• In the case of R v Hillingdon LBC ex parte Puhlhofer [1986] ac 484, if a public body is authorised by Parliament to handle a question of fact, the court should refrain from interference with the exception of where the public authority is acting unreasonably.

Facts of the Case

  • The local council rejected an application for accommodation under the Housing (Homeless Persons) Act 1977 and concluded that the family in question were not deemed homeless because they had available accommodation.   
  • Cs were the parents of a family staying in a single room who didn’t have access to any cooking or laundry facilities and applied for judicial review of the housing authority’s decision.

Issues

  • Who ought to have decided what the definition of ‘accommodation’ meant for the purposes of the statutory provision out of the Court and the local council?

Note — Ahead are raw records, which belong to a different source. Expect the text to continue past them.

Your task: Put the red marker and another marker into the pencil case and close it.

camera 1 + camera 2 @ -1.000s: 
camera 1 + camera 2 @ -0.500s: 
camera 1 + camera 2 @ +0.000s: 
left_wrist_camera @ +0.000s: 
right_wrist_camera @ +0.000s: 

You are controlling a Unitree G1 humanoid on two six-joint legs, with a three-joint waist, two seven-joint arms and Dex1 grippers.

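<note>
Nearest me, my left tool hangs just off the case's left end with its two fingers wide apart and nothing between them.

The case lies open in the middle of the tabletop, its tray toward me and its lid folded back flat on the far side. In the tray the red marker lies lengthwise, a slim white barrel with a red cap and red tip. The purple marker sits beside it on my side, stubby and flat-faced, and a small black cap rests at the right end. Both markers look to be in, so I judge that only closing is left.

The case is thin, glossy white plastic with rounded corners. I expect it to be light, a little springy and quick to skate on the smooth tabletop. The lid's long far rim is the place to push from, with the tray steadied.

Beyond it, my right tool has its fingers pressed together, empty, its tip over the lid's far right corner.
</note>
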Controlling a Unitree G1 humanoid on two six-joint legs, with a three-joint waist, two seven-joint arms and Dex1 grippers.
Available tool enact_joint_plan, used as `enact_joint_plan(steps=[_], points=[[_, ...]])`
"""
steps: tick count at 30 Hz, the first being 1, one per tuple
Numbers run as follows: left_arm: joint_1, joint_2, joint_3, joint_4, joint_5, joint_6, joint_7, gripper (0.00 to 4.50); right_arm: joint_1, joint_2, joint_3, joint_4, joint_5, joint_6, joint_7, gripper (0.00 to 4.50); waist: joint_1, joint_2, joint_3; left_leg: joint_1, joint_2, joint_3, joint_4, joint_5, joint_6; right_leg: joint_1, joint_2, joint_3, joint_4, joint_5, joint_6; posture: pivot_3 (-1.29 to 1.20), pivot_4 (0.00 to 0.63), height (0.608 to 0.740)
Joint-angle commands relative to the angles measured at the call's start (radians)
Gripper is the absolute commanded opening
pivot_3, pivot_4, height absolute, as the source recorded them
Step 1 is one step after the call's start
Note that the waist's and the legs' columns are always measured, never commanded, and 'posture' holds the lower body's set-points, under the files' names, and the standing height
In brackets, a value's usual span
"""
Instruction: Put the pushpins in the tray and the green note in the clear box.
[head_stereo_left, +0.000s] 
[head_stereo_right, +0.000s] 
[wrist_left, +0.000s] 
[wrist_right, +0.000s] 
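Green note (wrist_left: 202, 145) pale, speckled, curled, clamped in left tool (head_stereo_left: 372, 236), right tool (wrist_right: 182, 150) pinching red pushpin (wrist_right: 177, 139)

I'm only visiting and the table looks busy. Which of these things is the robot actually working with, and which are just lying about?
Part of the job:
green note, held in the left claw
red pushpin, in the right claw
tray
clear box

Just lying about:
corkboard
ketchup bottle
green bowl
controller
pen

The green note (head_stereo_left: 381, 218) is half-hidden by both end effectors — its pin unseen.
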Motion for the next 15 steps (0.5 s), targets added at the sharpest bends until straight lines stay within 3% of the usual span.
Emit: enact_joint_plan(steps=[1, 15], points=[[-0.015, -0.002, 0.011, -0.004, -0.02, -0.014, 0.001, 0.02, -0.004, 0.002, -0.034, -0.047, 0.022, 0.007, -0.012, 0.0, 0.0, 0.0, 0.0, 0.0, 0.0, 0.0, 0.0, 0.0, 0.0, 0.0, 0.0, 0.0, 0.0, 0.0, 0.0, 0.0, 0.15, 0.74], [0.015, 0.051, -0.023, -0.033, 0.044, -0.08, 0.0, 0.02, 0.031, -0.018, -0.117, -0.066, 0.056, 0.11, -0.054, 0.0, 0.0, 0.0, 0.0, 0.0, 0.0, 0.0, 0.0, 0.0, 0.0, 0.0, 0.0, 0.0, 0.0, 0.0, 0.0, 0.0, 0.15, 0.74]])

Held by the House of Lords

  • The House of Lords held that it was up to the Court to decide what constituted ‘accommodation’ under the Housing (Homeless Persons) Act. The House of Lords also refused to grant relief.  

Lord Brightman

  • His Lordship found that if Parliament have granted a public body with determining a question of fact, the court should not intervene in the decision making of that public body except where the body is acting perversely. [518E]
  • “I do not, however, accept that overcrowding is a factor to be disregarded, as Glidewell L.J. (ante, p. 500C-D) apparently thought. I agree that the statutory definition of overcrowding has no relevance. But accommodation must, by definition, be capable of accommodating. If, therefore, a place is properly capable of being regarded as accommodation from an objective standpoint, but is so small a space that it is incapable of accommodating the applicant together with other persons who normally reside with him as members of his family, then on the facts of such a case the applicant would be homeless because he would have no accommodation in any relevant sense.” [518]

Editor’s Notes

  • This case highlights the discretion attributed to public bodies, and the hesitation of courts to intervene in their decision making. Such intervention will only be deemed appropriate where the public body acts unreasonably, and the courts believe it is in the best interests to step in to correct this behaviour.